Baptism is a wonderful gift from our good and gracious God. It is the washing of regeneration and renewal in the Holy Spirit by which we are made the children of God, given the gift of faith, forgiven our sins, and claimed for all eternity. Read Luther’s insights on Baptism from Commentary on Luther’s Catechisms: Baptism and the Lord’s Supper below.


Luther insists on the importance of emphasizing that Christ instituted the sacrament; on the one hand, he follows the nominalism of the late Middle Ages and, on the other hand, he anticipates the way the issue is framed today. The question about the historicity of the command by the Resurrected One to baptize is obviously never discussed. For Luther, it was important that one would have a genuine confidence in the faith that our Baptism is not from human beings but that it stems from God’s own self-revelation.
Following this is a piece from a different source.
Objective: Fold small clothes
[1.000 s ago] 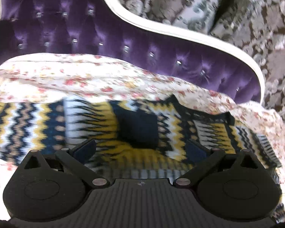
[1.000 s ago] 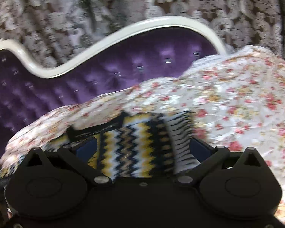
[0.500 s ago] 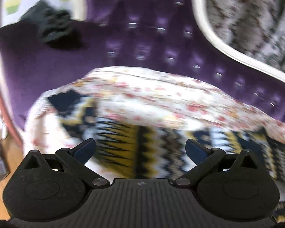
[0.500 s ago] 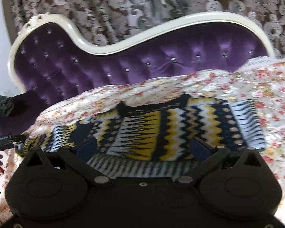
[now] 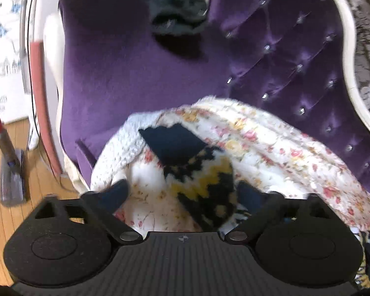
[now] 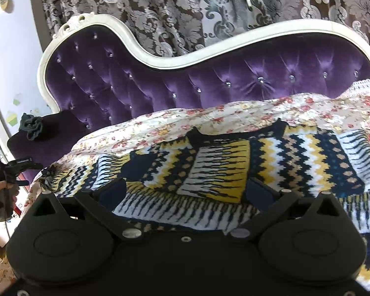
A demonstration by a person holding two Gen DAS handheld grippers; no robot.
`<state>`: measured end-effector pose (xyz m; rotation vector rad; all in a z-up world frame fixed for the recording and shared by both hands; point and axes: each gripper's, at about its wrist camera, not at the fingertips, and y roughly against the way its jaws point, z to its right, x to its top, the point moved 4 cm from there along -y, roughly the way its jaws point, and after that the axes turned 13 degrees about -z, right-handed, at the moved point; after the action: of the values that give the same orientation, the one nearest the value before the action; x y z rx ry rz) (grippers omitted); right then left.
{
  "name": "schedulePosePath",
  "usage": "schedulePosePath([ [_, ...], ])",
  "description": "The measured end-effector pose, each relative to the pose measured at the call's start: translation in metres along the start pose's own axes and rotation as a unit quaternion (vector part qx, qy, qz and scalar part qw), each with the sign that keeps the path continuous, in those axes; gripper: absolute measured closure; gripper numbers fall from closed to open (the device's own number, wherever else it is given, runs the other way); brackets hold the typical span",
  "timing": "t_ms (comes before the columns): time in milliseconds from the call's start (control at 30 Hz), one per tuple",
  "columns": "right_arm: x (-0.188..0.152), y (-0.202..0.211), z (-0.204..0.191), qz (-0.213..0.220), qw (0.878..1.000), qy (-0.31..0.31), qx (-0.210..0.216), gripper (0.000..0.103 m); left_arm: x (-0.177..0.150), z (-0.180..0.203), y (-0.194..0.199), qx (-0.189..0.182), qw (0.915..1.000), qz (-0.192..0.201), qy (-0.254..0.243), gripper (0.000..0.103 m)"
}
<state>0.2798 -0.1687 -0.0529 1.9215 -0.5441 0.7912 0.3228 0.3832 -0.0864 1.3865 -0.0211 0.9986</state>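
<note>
Your small knitted sweater with navy, yellow and white zigzag bands [image 6: 234, 165] lies spread flat on the white floral quilt [image 6: 209, 118] that covers the seat of the purple tufted velvet sofa [image 6: 209, 79]. It looks soft, light and floppy, so expect it to sag and drag on the quilt rather than slide; take it at a cuff or hem corner, where the knit is thickest. Your left gripper [image 5: 182, 192] stands wide open with nothing held, its 2 fingers straddling the navy cuffed end of the sleeve [image 5: 199, 170] near the quilt's edge. Your right gripper [image 6: 185, 192] is equally wide open and empty, poised over the lower hem at the body's middle. Mind the quilt's drop-off to the wooden floor [image 5: 17, 222] on the left; the open room for folding lies inward, across the sweater's body. A dark crumpled cloth [image 5: 180, 12] sits well clear on the armrest.
</note>
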Motion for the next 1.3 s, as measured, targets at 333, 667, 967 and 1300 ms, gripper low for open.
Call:
schedulePosePath([
  [333,-0.007,-0.012,-0.005,-0.025,1.000,0.007,0.000,0.000,-0.003,0.003,-0.010,-0.013,0.9996,-0.014,-0.018,0.088],
  [667,0.001,-0.003,0.009,-0.030,0.999,-0.029,0.000,0.000,0.004,0.054,0.058,-0.069,0.9949,0.052,-0.053,0.098],
  [967,0.016,0.016,0.041,-0.075,0.994,-0.057,-0.046,0.000,-0.015,0.180,0.144,-0.147,0.9714,0.102,-0.156,0.098],
  [1300,0.035,0.063,0.090,-0.044,0.990,-0.109,-0.078,0.000,-0.088,0.331,0.151,-0.235,0.9414,0.070,-0.232,0.098],
])
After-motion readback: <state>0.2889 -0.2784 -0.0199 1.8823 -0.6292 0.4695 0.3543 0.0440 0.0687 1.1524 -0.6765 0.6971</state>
That he still presents his argumentation in a “naïve, unhistorical” way can be seen in how he makes reference to the Ten Commandments, the Creed and Lord’s Prayer, and also in his view on temporal ordinances; all such have been “revealed and given by God Himself.” The critical and historical sense is still bound up in the concerted effort to establish the biblical foundation of the sacraments.

Words of Institution for Sacraments

Luther follows the theologians of the Middle Ages when he differentiates what the sacraments really are from the way they were administrated sacramentally in the Church, by turning to how Christ instituted them. God’s Word and God’s creatures are certainly bound together in the actions of blessing and dedication, but in all such activities one finds no command of the Lord that is clearly stated. Since the reformer sharpens the issue about what has a Word of Institution, the listing of seven sacraments is evaluated on the basis of a critical assessment from Scripture.
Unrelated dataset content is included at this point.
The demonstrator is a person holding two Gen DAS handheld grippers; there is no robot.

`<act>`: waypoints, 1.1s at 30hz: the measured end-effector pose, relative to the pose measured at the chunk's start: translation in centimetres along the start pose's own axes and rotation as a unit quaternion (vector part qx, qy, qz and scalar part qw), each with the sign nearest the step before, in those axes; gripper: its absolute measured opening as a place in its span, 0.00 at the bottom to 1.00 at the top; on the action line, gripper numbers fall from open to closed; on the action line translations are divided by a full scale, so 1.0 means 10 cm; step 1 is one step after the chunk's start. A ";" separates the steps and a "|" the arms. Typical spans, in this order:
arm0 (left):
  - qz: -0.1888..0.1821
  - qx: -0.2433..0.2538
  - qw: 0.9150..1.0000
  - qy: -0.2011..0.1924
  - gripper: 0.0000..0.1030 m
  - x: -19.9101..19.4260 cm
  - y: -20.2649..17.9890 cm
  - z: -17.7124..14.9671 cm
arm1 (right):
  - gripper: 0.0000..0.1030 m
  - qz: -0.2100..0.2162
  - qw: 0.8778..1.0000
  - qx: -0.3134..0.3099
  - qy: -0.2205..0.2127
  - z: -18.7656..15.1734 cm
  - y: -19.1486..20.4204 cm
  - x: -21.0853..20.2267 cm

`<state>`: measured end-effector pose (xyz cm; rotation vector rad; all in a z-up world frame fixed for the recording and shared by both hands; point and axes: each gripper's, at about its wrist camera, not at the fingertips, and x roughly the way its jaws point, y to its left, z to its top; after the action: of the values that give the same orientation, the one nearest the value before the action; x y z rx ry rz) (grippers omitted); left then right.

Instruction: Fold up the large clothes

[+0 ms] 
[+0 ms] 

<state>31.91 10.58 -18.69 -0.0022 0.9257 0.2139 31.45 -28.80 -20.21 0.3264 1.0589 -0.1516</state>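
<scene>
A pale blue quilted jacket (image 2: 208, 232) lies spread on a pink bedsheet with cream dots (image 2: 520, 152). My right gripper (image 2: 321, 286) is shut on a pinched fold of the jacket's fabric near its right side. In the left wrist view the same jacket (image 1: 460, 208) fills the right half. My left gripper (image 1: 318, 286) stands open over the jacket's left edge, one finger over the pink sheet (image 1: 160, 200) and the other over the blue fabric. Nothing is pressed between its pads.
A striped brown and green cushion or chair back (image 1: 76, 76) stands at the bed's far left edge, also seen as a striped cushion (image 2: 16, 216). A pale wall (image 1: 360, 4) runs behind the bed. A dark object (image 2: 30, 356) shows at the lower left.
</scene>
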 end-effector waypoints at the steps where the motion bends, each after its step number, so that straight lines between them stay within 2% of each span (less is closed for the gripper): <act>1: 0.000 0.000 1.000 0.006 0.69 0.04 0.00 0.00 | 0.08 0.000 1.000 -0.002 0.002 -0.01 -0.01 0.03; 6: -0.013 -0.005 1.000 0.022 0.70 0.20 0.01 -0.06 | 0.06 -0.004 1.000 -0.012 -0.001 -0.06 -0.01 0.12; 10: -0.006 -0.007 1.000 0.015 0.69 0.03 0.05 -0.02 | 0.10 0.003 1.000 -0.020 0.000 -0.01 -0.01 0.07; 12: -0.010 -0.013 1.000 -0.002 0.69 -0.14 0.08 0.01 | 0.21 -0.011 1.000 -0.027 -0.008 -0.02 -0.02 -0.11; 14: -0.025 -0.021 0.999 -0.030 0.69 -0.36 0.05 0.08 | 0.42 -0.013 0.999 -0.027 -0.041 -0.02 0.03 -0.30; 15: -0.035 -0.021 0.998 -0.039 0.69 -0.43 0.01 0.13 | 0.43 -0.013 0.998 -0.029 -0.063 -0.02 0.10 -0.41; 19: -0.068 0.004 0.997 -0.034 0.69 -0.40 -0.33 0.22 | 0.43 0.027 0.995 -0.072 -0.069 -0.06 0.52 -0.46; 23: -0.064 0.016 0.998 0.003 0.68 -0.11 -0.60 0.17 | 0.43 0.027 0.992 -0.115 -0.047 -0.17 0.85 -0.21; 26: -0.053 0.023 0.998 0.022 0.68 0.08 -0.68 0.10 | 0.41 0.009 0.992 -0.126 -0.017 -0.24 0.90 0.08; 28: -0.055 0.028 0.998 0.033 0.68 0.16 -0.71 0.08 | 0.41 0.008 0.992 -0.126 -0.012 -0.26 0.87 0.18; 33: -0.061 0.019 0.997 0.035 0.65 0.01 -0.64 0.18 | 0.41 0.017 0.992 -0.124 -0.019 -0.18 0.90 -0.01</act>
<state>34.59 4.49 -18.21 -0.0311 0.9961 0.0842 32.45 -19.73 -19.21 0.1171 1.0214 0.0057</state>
As regards Baptism, Luther admittedly stays within the confines of insights offered by Scholasticism. Nor is Luther satisfied with limiting himself to the Words of the Commission in Matt. 38:19f. to establish the foundation; he also pays attention to the historical development of Baptism. Such insights are only indirectly intimated in the Small Catechism, in the words: “What then is this particular Word of God?” He unfolds them programmatically in the Large Catechism by linking Matt. 28:19f. and Mark 16:16 together and by referring at the same time to Jesus’ Baptism in the Jordan.
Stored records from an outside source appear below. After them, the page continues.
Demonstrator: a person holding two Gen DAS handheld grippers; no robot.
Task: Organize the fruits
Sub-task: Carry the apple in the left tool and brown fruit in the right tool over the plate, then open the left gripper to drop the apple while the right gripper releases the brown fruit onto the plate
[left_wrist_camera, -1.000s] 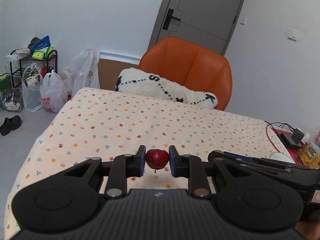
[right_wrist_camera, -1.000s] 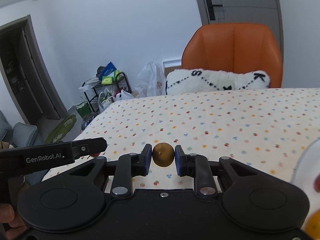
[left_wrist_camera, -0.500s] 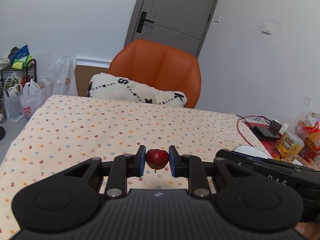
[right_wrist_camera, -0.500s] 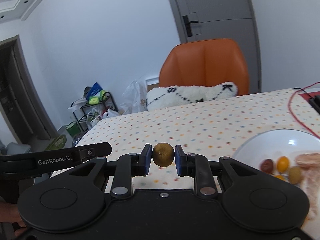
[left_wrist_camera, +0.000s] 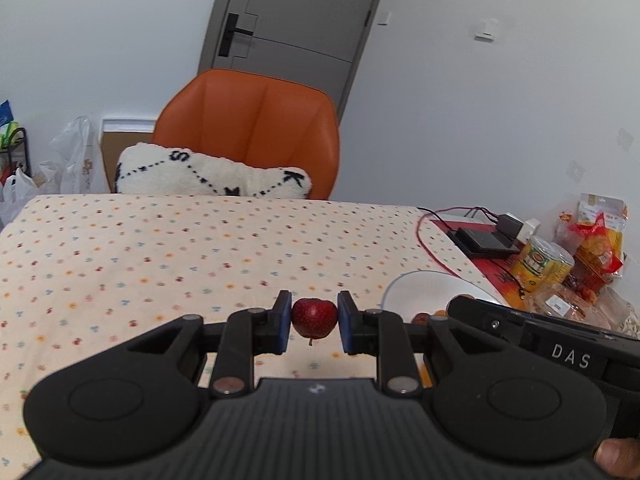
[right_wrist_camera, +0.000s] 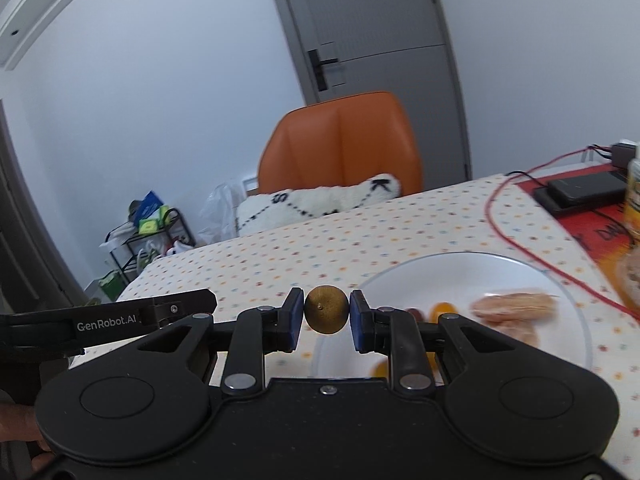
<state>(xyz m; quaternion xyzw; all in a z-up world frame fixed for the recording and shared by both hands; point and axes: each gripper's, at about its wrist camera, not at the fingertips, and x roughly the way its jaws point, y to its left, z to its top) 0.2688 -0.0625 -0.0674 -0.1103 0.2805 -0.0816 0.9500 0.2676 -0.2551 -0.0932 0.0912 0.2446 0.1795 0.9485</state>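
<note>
My left gripper [left_wrist_camera: 314, 323] is shut on a small red fruit [left_wrist_camera: 314, 317] with a short stem, held above the dotted tablecloth [left_wrist_camera: 160, 248]. My right gripper [right_wrist_camera: 326, 317] is shut on a round brownish-gold fruit [right_wrist_camera: 326, 315]. A white plate [right_wrist_camera: 472, 280] lies just right of the right gripper and holds a small orange fruit [right_wrist_camera: 441, 308], a dark red one [right_wrist_camera: 414, 313] and a pale pink piece [right_wrist_camera: 516, 308]. In the left wrist view the same plate [left_wrist_camera: 424, 292] shows at right, partly hidden behind the right gripper's body.
An orange chair [left_wrist_camera: 248, 128] with a white fluffy cushion [left_wrist_camera: 212, 176] stands at the table's far edge. A red cable [right_wrist_camera: 520, 232], black devices [left_wrist_camera: 480, 240], a yellow can [left_wrist_camera: 544, 260] and snack packets [left_wrist_camera: 596, 236] crowd the right end. Bags and a rack [right_wrist_camera: 148, 236] stand on the floor at left.
Both grippers swung to the right with their fruits still held. The white plate and the clutter at the table's right end have come into view.
</note>
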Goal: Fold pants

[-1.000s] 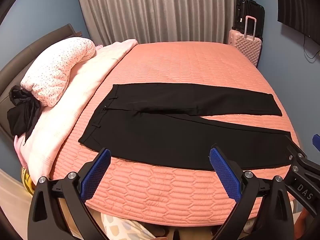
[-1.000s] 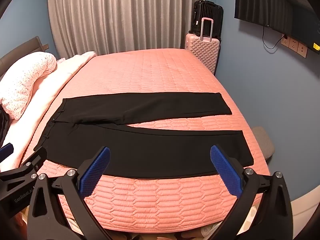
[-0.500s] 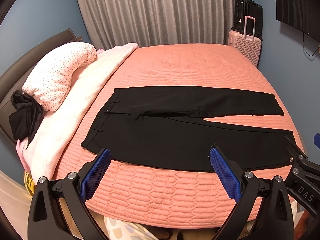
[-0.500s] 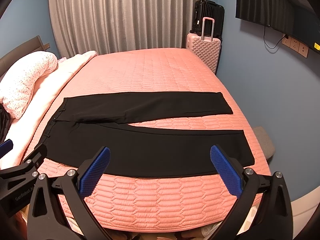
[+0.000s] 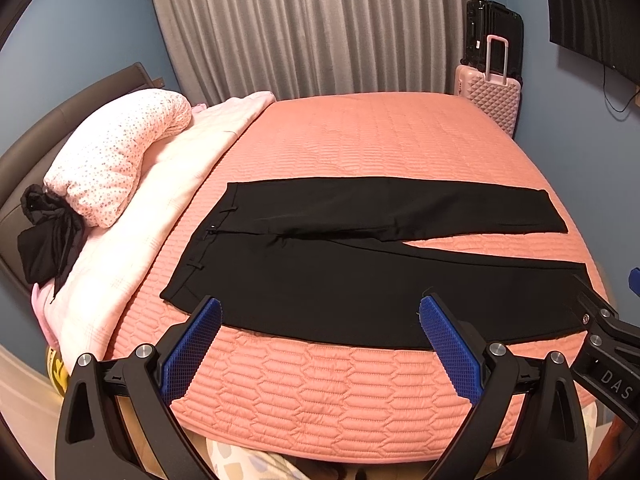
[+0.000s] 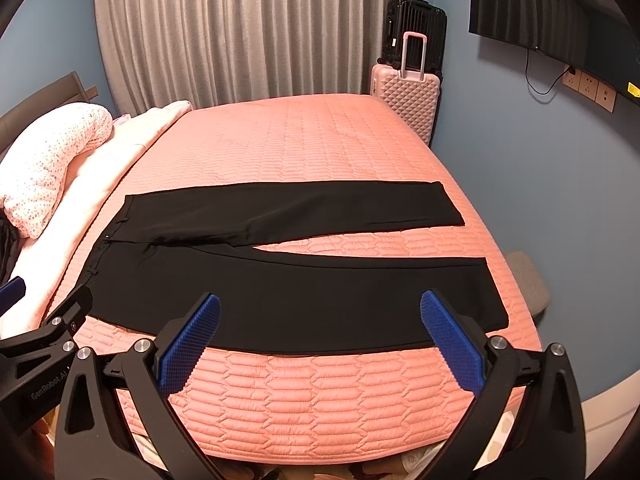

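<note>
Black pants (image 5: 360, 268) lie flat on the pink quilted bed (image 5: 360, 140), waistband to the left, both legs stretched to the right and slightly apart. They also show in the right wrist view (image 6: 288, 280). My left gripper (image 5: 320, 340) is open and empty, above the near edge of the bed in front of the near leg. My right gripper (image 6: 320, 336) is open and empty, also in front of the near leg. Part of the right gripper shows at the right edge of the left wrist view (image 5: 608, 344).
A pale pink blanket (image 5: 160, 184) and a dotted pillow (image 5: 116, 156) lie along the left of the bed, with a black garment (image 5: 48, 236) by the headboard. A pink suitcase (image 5: 488, 96) and a black one (image 5: 492, 28) stand by the curtain. A grey stool (image 6: 524, 280) stands at the right.
Both grippers have pulled back and risen slightly from the bed. The pants have not moved. Both grippers stay open.
</note>
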The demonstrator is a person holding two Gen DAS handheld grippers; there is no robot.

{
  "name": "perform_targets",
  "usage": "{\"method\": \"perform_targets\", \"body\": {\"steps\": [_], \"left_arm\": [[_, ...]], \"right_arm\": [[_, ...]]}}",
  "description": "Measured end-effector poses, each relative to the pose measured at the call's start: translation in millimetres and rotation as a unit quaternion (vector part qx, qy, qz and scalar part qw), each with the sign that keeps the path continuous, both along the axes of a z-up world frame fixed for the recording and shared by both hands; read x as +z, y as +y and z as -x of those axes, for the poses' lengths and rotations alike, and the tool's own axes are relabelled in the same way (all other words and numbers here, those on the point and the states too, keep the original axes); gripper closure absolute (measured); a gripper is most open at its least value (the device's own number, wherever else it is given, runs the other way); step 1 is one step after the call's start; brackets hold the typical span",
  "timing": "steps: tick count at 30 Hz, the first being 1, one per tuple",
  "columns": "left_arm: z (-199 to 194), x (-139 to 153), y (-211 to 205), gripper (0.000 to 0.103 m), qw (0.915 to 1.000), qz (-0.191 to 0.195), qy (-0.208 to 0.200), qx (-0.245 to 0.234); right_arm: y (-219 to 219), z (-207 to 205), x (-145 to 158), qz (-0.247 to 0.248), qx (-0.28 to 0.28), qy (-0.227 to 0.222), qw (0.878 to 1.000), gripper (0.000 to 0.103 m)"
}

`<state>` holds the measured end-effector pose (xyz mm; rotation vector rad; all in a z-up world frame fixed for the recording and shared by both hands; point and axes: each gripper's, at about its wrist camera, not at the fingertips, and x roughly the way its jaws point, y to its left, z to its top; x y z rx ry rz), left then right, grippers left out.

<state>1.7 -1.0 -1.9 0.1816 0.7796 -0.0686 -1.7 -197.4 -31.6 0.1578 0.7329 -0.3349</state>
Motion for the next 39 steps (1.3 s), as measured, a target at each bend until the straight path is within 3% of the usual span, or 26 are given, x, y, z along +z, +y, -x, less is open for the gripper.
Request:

The Baptism of Christ: A Real Historical Event 

Luther additionally views the instituting of Baptism by the Resurrected One as the crowning conclusion to a real historical event. He takes up the insights from the early Church era in his “Flood Prayer” in the Little Baptismal Booklet and formulates it in such a way as to state that God used the Baptism of “His beloved child, our Lord Jesus Christ, to sanctify and set aside the Jordan and all water for the blessed flood and rich action of washing sins away.” In his Epiphany sermon on Matt. 3:13–17, he interpreted Jesus’ Baptism as His consecration as Messiah and as the onset of His public office. In the baptismal hymn “Christ, unser Herr, zum Jordan kam” (1541), by means of Jesus’ entrance into the water, he lets John’s call to repentance be fulfilled with regard to the coming judge and Savior by referring to the gracious presence of the triune God that has the power to save and to provide comfort. …

The Elevation of Baptism and Communion

Along with the tradition, the reformer also considers that Christ’s Baptism (Matt. 3:13–17 par) and the Resurrected One’s command to go forth (Matt. 28:16–20), along with His sacrificial death (John 19:34; 1:29; 1 John 5:6), root both Baptism and the Lord’s Supper in Christ’s death on the cross and in His resurrection and that these sacraments become effective only with Jesus’ “elevation” on the cross and elevation back to His Father. “This holy Baptism is acquired for us by means of the same blood, which was poured out on our behalf and which paid for the sins. The blood, and its effect and power, He placed into Baptism, so that one may acquire it thereby.”